Jadi, dengarkan curhat anak tentang gurunya. Kalau bisa membantu, ceritakan juga bagaimana cara kita dulu menghadapi guru yang seperti itu. Kalau anak kita sudah besar, jangan mengarang! Mereka akan bisa ‘merasa’ kalau kita mengarang. Ber’empati’ lebih baik, daripada mengarang cerita yang nantinya dapat menjebak kita sendiri. Membuat anak tak percaya dengan kita. Kenal dengan ‘empati’ kan? Ya, merasakan apa yang dirasakan orang dengan cara melihat dari kaca mata yang bersangkutan. Sebenarnya enggak susah, asal kita mau mendengar. DENGARKAN. Mau bersabar mendengar kisah yang kadang menurut kita enggak penting. Mudah diucapkan tapi perlu waktu untuk membiasakan diri.
Setelah selesai curhatnya, biarkan ia cooling down. Cobalah masuk dengan nada obyektif. Jangan menyalahkan! Nada menyalahkan membuatnya malas bercerita lagi. Buatlah ia tahu kita mengerti dan memahami perasaannya. Kita pernah muda. Mungkin kita pernah alami hal yang sama.

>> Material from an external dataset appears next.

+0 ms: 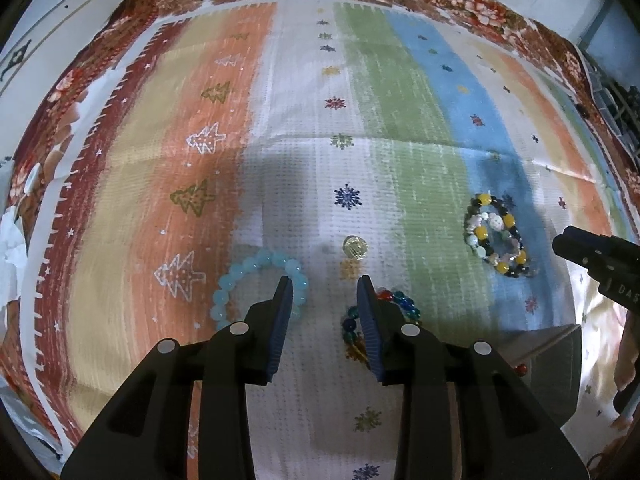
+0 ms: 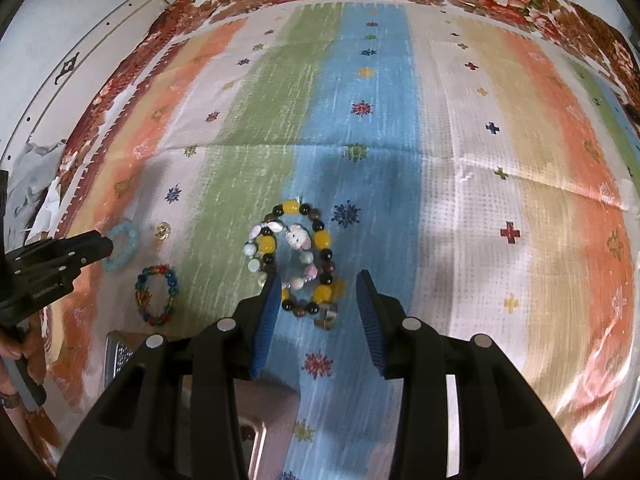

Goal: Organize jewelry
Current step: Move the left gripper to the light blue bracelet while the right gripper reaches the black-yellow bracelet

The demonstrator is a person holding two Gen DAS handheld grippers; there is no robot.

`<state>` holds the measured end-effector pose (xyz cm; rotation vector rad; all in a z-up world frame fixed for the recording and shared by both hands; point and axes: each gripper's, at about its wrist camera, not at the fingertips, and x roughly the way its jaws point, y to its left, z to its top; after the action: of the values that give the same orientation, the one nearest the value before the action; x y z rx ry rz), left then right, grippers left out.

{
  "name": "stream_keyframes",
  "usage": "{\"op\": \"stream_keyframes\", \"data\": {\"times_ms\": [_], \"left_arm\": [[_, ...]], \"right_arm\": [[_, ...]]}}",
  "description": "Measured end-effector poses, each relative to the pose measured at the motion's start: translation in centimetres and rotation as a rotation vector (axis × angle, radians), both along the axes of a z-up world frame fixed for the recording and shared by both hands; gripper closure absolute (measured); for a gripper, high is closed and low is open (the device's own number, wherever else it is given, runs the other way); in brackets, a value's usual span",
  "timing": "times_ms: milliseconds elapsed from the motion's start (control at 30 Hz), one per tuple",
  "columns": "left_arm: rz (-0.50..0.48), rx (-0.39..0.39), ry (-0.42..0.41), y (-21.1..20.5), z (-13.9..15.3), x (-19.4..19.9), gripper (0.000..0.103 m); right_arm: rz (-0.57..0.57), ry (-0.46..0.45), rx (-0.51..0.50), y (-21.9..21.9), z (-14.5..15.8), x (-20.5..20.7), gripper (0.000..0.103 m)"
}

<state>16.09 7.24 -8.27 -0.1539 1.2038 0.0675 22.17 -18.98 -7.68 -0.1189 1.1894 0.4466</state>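
Note:
My left gripper (image 1: 325,284) hangs open over the striped cloth with nothing between its blue pads. A light blue bead bracelet (image 1: 248,284) lies partly behind its left finger. A multi-colour bead bracelet (image 1: 406,302) lies partly behind its right finger. A small clear gold bead (image 1: 354,246) sits just beyond the tips. My right gripper (image 2: 319,280) is open above a pile of yellow, black and white bead bracelets (image 2: 298,240). The near end of the pile reaches between the tips, and the pads do not touch it. The left gripper (image 2: 106,248) shows at the left edge of the right wrist view.
A striped cloth (image 2: 460,128) with snowflake prints covers the surface, over a floral cloth (image 1: 480,12) at the far edge. A brownish box (image 1: 556,360) stands near the front, between the two grippers. A hand (image 2: 16,344) holds the left gripper's handle.

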Motion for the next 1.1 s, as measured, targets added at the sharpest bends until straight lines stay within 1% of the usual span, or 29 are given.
{"op": "stream_keyframes", "data": {"times_ms": [100, 233, 333, 500, 633, 867, 1100], "left_arm": [[0.011, -0.008, 0.003, 0.4, -0.2, 0.4, 0.066], [0.015, 0.01, 0.029, 0.7, -1.1, 1.1, 0.066], [0.012, 0.016, 0.044, 0.9, -1.5, 1.4, 0.066], [0.004, 0.02, 0.05, 1.1, -1.6, 1.4, 0.066], [0.007, 0.029, 0.066, 1.2, -2.1, 1.4, 0.066], [-0.015, 0.036, 0.096, 1.0, -3.0, 1.5, 0.065], [-0.014, 0.039, 0.111, 1.0, -3.4, 1.5, 0.065]], "right_arm": [[0.002, -0.007, -0.037, 0.7, -0.5, 0.6, 0.062], [-0.006, 0.013, -0.071, 1.2, -2.0, 1.5, 0.062], [-0.016, 0.032, -0.076, 1.5, -2.9, 2.4, 0.062], [-0.027, 0.041, -0.07, 1.9, -3.6, 3.5, 0.062], [-0.038, 0.044, -0.088, 2.1, -4.3, 4.2, 0.062], [-0.05, 0.045, -0.102, 2.3, -5.3, 4.6, 0.062], [-0.049, 0.048, -0.092, 2.4, -5.5, 4.7, 0.062]]}}
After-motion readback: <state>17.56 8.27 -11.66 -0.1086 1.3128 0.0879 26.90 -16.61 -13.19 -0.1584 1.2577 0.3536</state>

Kalau boleh disimpulkan, anak perlu pendampingan orang tua. Akan semakin mudah bila sudah kita biasakan dari kecil. Kalau dulu belum dilakukan, tak ada kata terlambat untuk memulainya sekarang. Tanamkan ikhtiar dan usahanya kini akan berguna tidak hanya sekarang tapi sampai ia dewasa kelak. Dan yang pasti, kita sebagai orang tua, jangan pernah menyerah. Beri dukungan pada anak sesuai kebutuhan. Jangan jadikan anak seperti yang kita inginkan. Biarkan anak menjadi pribadi yang mandiri. Biarkan ia belajar mengatasi masalahnya sendiri. Dampingi anak agar kita tahu permasalahan anak sebelum ia tenggelam.  
Sudah panjang ceritanya. Saya akan lanjutkan lagi dengan posting menarik lainnya.